**GIVEN INFORMATION:**

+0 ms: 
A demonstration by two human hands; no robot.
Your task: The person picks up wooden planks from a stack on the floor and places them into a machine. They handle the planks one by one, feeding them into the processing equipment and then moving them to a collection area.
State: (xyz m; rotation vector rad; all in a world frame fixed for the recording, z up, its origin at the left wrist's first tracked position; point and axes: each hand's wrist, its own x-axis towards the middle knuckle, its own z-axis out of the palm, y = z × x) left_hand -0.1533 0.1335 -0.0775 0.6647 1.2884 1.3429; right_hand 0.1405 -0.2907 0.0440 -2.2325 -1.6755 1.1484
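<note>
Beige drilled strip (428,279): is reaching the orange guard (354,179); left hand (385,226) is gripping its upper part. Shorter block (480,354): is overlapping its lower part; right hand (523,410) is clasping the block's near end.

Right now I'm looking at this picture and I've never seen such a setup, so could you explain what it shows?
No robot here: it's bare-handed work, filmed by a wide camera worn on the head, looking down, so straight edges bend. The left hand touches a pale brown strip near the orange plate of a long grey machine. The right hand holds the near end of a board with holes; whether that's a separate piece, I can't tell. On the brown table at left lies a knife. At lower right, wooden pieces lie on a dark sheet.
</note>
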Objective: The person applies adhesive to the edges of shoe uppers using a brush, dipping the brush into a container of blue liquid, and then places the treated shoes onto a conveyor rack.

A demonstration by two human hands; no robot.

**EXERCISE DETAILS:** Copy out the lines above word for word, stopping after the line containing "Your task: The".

**REPLY:**
+0 ms: 
A demonstration by two human hands; no robot.
Your task: The person picks up wooden planks from a stack on the floor and places them into a machine. They handle the planks one by one, feeding them into the processing equipment and then moving them to a collection area.

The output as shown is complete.